Aujourd'hui, le président Roosevelt l'a fait agréer par le Sénat pour remplir une des deux vacances de général de division faites par la retraite des généraux Miles et Davis. Ceci comble la mesure et soulève dans l'armée une légitime irritation. M. Wood, en effet, n'a que deux ans et demi de grade de brigadier, et six années ne sont pas écoulées depuis qu'il était médecin régimentaire!

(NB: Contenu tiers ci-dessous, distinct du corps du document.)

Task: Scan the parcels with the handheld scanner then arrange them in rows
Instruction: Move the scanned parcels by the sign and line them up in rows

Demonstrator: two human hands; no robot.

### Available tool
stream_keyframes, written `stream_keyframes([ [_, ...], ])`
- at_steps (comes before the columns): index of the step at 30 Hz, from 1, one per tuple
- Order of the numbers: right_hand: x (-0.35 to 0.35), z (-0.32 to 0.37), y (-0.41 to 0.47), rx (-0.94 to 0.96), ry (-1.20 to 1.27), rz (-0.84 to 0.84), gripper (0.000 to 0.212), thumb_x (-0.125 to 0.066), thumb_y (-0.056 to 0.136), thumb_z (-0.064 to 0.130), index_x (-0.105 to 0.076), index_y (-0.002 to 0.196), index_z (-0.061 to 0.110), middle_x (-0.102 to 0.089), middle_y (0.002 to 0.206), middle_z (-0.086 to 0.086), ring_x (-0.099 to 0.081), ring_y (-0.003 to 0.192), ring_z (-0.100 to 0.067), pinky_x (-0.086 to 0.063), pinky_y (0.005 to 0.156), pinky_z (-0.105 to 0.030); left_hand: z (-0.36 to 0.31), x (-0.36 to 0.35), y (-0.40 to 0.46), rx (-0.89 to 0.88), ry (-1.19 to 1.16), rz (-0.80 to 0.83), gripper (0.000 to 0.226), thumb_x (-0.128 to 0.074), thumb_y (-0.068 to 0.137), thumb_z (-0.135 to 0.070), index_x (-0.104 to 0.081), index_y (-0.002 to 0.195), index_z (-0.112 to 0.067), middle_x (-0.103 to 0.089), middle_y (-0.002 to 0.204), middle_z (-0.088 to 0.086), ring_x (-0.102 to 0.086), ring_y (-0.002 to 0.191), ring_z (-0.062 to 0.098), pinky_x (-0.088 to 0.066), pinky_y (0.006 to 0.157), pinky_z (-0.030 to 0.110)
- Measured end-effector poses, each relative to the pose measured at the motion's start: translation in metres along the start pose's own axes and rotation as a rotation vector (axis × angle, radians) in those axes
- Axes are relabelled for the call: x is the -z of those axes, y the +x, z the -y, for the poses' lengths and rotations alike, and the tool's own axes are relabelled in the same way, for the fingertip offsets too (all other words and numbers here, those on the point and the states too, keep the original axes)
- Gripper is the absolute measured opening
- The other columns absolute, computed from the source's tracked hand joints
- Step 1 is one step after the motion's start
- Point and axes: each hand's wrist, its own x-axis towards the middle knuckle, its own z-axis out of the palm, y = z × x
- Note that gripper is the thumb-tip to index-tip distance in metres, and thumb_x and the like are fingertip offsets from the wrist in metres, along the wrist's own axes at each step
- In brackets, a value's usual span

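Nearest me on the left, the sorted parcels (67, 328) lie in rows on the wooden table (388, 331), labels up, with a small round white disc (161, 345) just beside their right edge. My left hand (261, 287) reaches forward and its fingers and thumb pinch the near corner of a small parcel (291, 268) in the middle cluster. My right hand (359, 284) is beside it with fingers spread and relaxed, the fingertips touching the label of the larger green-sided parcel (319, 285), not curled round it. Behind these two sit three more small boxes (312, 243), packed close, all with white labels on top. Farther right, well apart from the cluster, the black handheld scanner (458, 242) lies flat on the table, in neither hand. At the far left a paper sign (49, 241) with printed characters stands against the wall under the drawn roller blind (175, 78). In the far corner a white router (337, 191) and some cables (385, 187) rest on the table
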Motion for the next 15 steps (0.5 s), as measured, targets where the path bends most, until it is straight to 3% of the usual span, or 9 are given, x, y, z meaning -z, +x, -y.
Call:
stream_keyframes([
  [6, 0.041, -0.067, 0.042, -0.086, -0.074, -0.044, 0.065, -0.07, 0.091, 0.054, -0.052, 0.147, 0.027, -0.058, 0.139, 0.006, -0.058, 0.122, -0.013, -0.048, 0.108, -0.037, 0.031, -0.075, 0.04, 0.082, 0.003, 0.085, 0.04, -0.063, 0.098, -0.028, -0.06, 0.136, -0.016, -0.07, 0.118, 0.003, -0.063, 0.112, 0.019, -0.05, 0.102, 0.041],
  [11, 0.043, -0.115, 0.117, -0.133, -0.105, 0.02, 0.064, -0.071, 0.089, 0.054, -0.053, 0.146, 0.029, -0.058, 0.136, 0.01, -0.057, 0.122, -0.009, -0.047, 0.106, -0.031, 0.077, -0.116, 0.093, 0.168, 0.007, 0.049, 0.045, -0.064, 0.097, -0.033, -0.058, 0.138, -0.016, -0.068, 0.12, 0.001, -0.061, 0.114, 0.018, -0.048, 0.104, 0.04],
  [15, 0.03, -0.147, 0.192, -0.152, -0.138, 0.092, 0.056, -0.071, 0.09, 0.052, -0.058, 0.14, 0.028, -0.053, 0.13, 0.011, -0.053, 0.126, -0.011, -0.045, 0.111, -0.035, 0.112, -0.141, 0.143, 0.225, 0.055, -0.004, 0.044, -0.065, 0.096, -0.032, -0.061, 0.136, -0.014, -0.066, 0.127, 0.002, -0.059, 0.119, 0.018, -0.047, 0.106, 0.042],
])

Il faut le dire, le Sénat lui-même, tout habitué qu'il est à de pareils tours de passe-passe, a hésité un instant devant cette énormité. Ce qu'il y a de plus lamentable dans l'affaire, c'est que d'après l'ordre naturel des choses, M. Wood, en 1909, deviendra le plus ancien major-général et sera tout désigné pour le rang de lieutenant-général, et qu'on se trouvera ainsi avoir un chirurgien militaire à la tête de l'armée spectacle peu fait, on le comprendra, pour plaire aux officiers de carrière vieillis sous le harnais. Mais le vent est décidément aux tours de faveur, car voici que le président a nommé général de brigade le capitaine L. Mills, du 1er de cavalerie, qui était directeur de l'école de West-Point avec le rang provisoire de colonel. M. Mills est un soldat qui a fait ses preuves et dont les hautes capacités sont reconnues par tous; toutefois il est impossible de nier que, dans son arme, il passe sur le dos de 28 capitaines, 51 majors, 17 lieutenantscolonels et 15 colonels, et que, sur l'ensemble du corps d'officiers, il saute par-dessus 687 de ses camarades de différents grades. Il est indéniable également que malgré ses qualités tout à fait remarquables, ce capitaine n'aurait point obtenu un tel avancement sans l'amitié du président Roosevelt.

L'étonnement de l'armée, devant ces promotions étranges, a été d'autant plus grand qu'elles ont coïncidé avec une pompeuse déclaration du président affirmant que désormais «< on ne permettra à aucune pression politique, sociale ou personnelle d'exercer la moindre influence sur les questions d'avancement ou d'affectation. »

De tous côtés on voit s'élever des protestations contre le principe qui permet de choisir les généraux parmi les officiers d'un grade quelconque. Les réformateurs les plus modestes demandent que ce choix ne puisse se faire que parmi les colonels ayant au moins trente ans de service.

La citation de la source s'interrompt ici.